A en croire les estimations des autorités, plus de 400.000 personnes pourraient manifester ce jeudi 18 septembre, dans le cadre de l'appel à la grève lancé par les organisations syndicales. Soit le double de la mobilisation enregistrée le 10 septembre. Craignant des débordements, Bruno Retailleau a transmis ses consignes aux préfets.
Dans un télégramme, le ministre de l'Intérieur leur demande «de garantir la liberté fondamentale de manifester tout en assurant l'ordre et la tranquillité publics», notamment en entrant en lien avec les syndicats avant les manifestations, pour s'assurer qu'elles se dérouleront dans les règles.
Bruno Retailleau identifie des «risques de troubles à l'ordre public importants» et met en garde contre «la présence de groupuscules d'ultragauche» qui, selon lui, «essaieront d'infiltrer les cortèges officiels».
Les forces de sécurité sont donc invitées à mettre en place les moyens nécessaires pour «détecter, intercepter et fouiller les individus pouvant être suspectés de comportements violents», afin de «les tenir à l'écart des manifestants».
Une vigilance accrue dès la nuit précédente
Les auteurs de dégradation sur les bâtiments publics seront systématiquement interpellés et toute tentative de blocage «des infrastructures essentielles à la vie de la Nation» devra être empêchée. Ces instructions s'appliquent aussi aux établissements d'enseignement universitaires ou secondaires.
Si le niveau de menace le justifie, Bruno Retailleau recommande par ailleurs de prévoir une «sécurisation statique» des institutions de la République, «telles que les assemblées parlementaires et les sièges du pouvoir exécutif ou de l'autorité judiciaire».
Une attention particulière doit également être accordée à tous les équipements publics susceptibles d'être perçus comme des symboles du capitalisme. Le télégramme cite notamment les radars routiers ou certains sites sensibles. Ces derniers devront d'ailleurs faire l'objet d'une vigilance accrue dès la nuit du 17 au 18, afin d'éviter «les sabotages, les dégradations et les éventuels blocages».

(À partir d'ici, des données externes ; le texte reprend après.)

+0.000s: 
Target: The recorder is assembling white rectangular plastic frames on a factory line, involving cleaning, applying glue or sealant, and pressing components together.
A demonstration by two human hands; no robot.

80.000 policiers et gendarmes déployés
Tous les «moyens humains et matériels nécessaires à la gestion de cette crise» doivent être mobilisés et les forces de l'ordre devront adopter une «posture de réactivité et de mobilité [...] pour garantir le plein respect de ces instructions», ajoute encore le ministre de l'Intérieur.
Lundi, Bruno Retailleau a présidé une réunion de travail en prévision de cette journée d'action du 18 septembre, à laquelle les préfets ont participé ainsi que les responsables des forces de l'ordre.
Certains participants ont affirmé auprès de l'AFP que le dispositif de sécurité déployé sera du même ordre que celui mis en place le 10 septembre, soit environ 80.000 policiers et gendarmes accompagnés du déploiement des engins blindés Centaure de la gendarmerie et de canons à eau.